Grokbase Groups Pig user July 2011
FAQ
Hello,

I want to use foreach statement to filter the tuple in the bag. But it
didn't work. My pig-code is as follows:

A = LOAD '/home/test/student.txt' AS (name:chararray, no:int, score: int);
B = GROUP A BY no;
C = FOREACH B {
D = FILTER A BY A.score > 80;
GENERATE D.name, D.score;}
DUMP C;

It always returns
2011-07-19 14:50:20,329 [main] ERROR org.apache.pig.impl.plan.OperatorPlan -
Attempt to connect operator D: Filter 1-87 which is not in the plan.
2011-07-19 14:50:20,332 [main] ERROR org.apache.pig.tools.grunt.Grunt -
ERROR 2219: Unable to process scalar in the plan

How can I fix it?

Thanks

Yong

Search Discussions

  • Jacob Perkins at Jul 19, 2011 at 1:13 pm
    I think it's because 'A.score' is a bag but Pig needs a reference to a
    field in the tuples. This worked for me:

    A = LOAD 'foo.tsv' AS (name:chararray, no:int, score: int);
    B = GROUP A BY no;
    C = FOREACH B {
    D = FILTER A BY score > 80;
    GENERATE FLATTEN(D.(name, score));
    };
    DUMP C;

    on the following data:

    $: cat foo.tsv
    henrietta 1 25
    sally 1 82
    fred 3 120
    elsie 4 45

    yields:

    (sally,82)
    (fred,120)

    Does that work for you?

    --jacob
    @thedatachef
    On Tue, 2011-07-19 at 15:00 +0200, 勇胡 wrote:
    A = LOAD '/home/test/student.txt' AS (name:chararray, no:int, score:
    int);
    B = GROUP A BY no;
    C = FOREACH B {
    D = FILTER A BY A.score > 80;
    GENERATE D.name, D.score;}
    DUMP C;
  • 勇胡 at Jul 19, 2011 at 2:05 pm
    How can I understand that 'A.score' is a bag? I mean that if I issue a
    'describe B' command, I can get B: {group:int, A: {name:chararray,
    no:int,score:int}}. From here, I can't get any information that 'A.score' is
    a bag, but I can see that A.score is an element of bag.
    And why if I delete the quantifier 'A.', it works?

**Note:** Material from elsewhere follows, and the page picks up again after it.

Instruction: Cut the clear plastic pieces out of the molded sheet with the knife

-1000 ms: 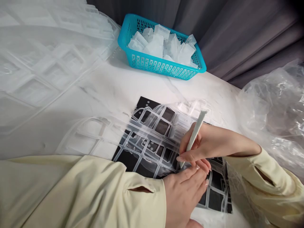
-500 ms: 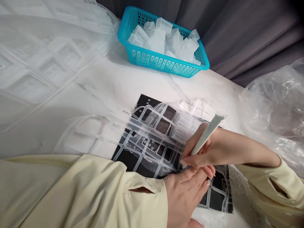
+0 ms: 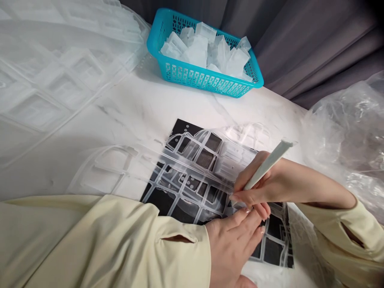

    I just changed my pig code as

    A = LOAD '/home/huyong/test/student.txt' AS (name:chararray, no:int, score:
    int);
    B = GROUP A BY no;
    C = FOREACH B {
    D = FILTER A BY score > 80;
    GENERATE D.name, D.score;}
    DUMP C;

    I got an empty bag!

    The input is as:
    henrietta 1 25
    sally 1 82
    fred 3 120
    elsie 4 45

    The output is as:
    ({(sally)},{(82)})
    ({(fred)},{(120)})
    ({},{})

    As you see, I got an empty tuple? why?

    Yong

    2011/7/19 Jacob Perkins <jacob.a.perkins@gmail.com>
    I think it's because 'A.score' is a bag but Pig needs a reference to a
    field in the tuples. This worked for me:

    A = LOAD 'foo.tsv' AS (name:chararray, no:int, score: int);
    B = GROUP A BY no;
    C = FOREACH B {
    D = FILTER A BY score > 80;
    GENERATE FLATTEN(D.(name, score));
    };
    DUMP C;

    on the following data:

    $: cat foo.tsv
    henrietta 1 25
    sally 1 82
    fred 3 120
    elsie 4 45

    yields:


    Does that work for you?

    --jacob
    @thedatachef
    On Tue, 2011-07-19 at 15:00 +0200, 勇胡 wrote:
    A = LOAD '/home/test/student.txt' AS (name:chararray, no:int, score:
    int);
    B = GROUP A BY no;
    C = FOREACH B {
    D = FILTER A BY A.score > 80;
    GENERATE D.name, D.score;}
    DUMP C;
  • Gianmarco at Jul 19, 2011 at 2:20 pm
    2011/7/19 勇胡 <yongyong313@gmail.com>
    How can I understand that 'A.score' is a bag? I mean that if I issue a
    'describe B' command, I can get B: {group:int, A: {name:chararray,
    no:int,score:int}}. From here, I can't get any information that 'A.score'
    is
    a bag, but I can see that A.score is an element of bag.
    Because A is a a bag and A.score is a projection of A on the score field,
    which is of course still a bag.

    And why if I delete the quantifier 'A.', it works?
    Because it is the correct way to do.
    "Filter relation by field" is the correct syntax.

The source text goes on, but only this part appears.